We had the problem at our first house when I was a little kid that the yard and damp, dirt floor more like crawl space than basement under the house for access was making a damp subfloor. With the wildlife and neighborhood pets wandering through the yard the fleas had taken over the yard and can live in damp flooring without biting your pets often enough to die from the chemicals. When the topicals first came out my mom was actually dosing every 2 weeks with advantage instead of monthly to keep them dead. I was too young to know what was used but that was the only time the yard was sprayed and it was with a specific product for fleas as well as the house and vacuum, vacuum, vacuum even with wood. Suck those buggers out of any cracks and dehumidify things if necessary. They don't like a dry house of any material. That's also when DE can be useful because it can cover the floor or ground and then be cleaned up or left to work into the dirt floor beneath a rabbitry while killing the hiding pests that aren't biting at the right time. If you want to get more serious there are things like sevin dust and sprays for livestock like poultry, which work as a broad insecticide and are actually toxic. It depends how extreme the situation is to warrant toxicity risks. I have seen fleas kill small animals when carried by dogs and cats into an area. Our apartment flooded because their pump failed and we had to empty the guinea pigs, degus, dwarf hamsters, and duprasi (fat tailed gerbils) to my mom's while they redid the floors. Well she's not good on flea treatment and despite not noticing it on her larger pets I had to pts the duprasi and hamsters within the week. Simply moving the animals back killed the rest of the fleas without a preferred food source to keep them going. Really once you get an established infestation in the area by wildlife and other pets treating the animals specifically is only half the battle and you'll lose the war. You need to kill those bastards on the ground or floors and remove all the ones you can so they don't keep getting on the animals or you'll have to endlessly chemically treat everything and still get some bites.
I had that same problem with the dang tropical rat mites.

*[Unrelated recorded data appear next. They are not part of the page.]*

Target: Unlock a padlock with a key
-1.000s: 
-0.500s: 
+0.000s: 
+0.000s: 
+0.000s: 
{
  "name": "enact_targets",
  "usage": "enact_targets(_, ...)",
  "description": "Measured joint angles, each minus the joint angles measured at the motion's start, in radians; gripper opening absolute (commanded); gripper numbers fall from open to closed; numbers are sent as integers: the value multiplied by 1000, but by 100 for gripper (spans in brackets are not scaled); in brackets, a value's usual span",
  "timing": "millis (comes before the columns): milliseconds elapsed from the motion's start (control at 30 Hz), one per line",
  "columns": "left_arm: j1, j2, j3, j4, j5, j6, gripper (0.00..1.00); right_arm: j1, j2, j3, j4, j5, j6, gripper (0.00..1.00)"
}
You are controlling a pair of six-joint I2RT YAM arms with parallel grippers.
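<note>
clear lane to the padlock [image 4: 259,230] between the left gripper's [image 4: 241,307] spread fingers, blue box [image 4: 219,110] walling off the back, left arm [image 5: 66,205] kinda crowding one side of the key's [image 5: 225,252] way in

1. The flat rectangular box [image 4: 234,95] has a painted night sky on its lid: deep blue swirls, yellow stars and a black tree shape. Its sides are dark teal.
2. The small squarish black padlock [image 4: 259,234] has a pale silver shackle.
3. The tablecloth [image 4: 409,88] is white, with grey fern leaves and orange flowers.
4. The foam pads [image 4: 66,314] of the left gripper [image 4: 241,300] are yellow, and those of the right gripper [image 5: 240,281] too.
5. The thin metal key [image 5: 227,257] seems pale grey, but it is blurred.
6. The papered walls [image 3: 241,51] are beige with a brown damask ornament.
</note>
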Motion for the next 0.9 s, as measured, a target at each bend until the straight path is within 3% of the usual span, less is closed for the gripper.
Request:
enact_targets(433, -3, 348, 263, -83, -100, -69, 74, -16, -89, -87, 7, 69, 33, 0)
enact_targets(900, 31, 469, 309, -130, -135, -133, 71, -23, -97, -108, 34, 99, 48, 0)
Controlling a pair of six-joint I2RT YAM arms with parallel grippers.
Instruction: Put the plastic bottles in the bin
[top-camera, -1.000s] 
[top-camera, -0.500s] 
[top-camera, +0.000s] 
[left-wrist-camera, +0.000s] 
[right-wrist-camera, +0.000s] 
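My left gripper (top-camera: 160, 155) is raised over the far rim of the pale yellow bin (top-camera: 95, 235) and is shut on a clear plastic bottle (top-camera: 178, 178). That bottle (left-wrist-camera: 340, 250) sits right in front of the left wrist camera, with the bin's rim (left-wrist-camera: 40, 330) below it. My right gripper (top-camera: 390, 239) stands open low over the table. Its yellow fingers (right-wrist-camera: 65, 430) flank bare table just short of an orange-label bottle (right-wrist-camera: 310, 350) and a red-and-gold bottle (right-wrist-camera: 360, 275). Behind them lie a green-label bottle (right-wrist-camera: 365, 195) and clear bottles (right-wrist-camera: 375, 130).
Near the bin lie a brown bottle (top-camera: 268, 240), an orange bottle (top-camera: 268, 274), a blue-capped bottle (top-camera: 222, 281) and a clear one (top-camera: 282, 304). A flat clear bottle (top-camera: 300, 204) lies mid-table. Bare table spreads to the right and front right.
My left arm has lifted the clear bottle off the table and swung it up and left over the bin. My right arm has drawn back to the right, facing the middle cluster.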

They could live on the pest mice coming in the house and they just kept re-infesting things. What was the worst was that if a mouse dropped a fed female in a gerbil cage hundreds of mites would hatch one night and I'd wake up to a bin of dead gerbils or in the middle of seizures and dying from bites no matter how many times I put revolution on them. It did no good to kill them after the bite and we actually took 3 cages, stacked them in the bathroom, and sealed the tops until the mites died before cleaning because they were so bad we couldn't handle the bedding and like I said it would happen over night. They'd be fine and the next day they'd be dead and if I stuck my arm in to check things it would come out completely covered in crawling dust specks that were mites. I ended up doing a layer of DE under their bedding and dusting them occasionally so the mites would die enough I could save the gerbils if it happened and spreading it on the floor around the cages of the gerbils and guinea pigs. The guinea pigs didn't get it as bad because I would guess they are farther apart genetically from mice or rats. It was a natural predator that we brought in that killed the mites after all the DE and chemicals and then we eliminated the pest mice after our 3 year fight against them and haven't seen a mite since. They couldn't live on my gerbils or guinea pigs in the house. They just had another source and were using them (and me) as an emergency food source to try to survive without their preferred host while failing to survive well enough to reproduce. I actually read of some people who just went ahead and moved because they had an infinite source of rat mites they couldn't stop. They said it was as bad or worse than bed bugs.
Fleas are a little easier and less dangerous than rodent mites but so common that anything could keep carrying them into the area. Right now I'd just try to keep the numbers down with cleaning and powders or liquid sprays depending on the surface and type of traffic around the rabbits, yard, and house while keeping the dogs and cats treated along with the rabbits as needed. If the rabbits actually get to the point they are suffering from the fleas instead of an occasional spread you can kill back off I would call a professional for the house and yard to nuke things at that point. If it gets that bad you've got to wave the white flag and while it's not without it's downsides you'll spend less having a professional use the right chemicals on the area than how often you'd have to buy milder products for spot treating areas and animals endlessly.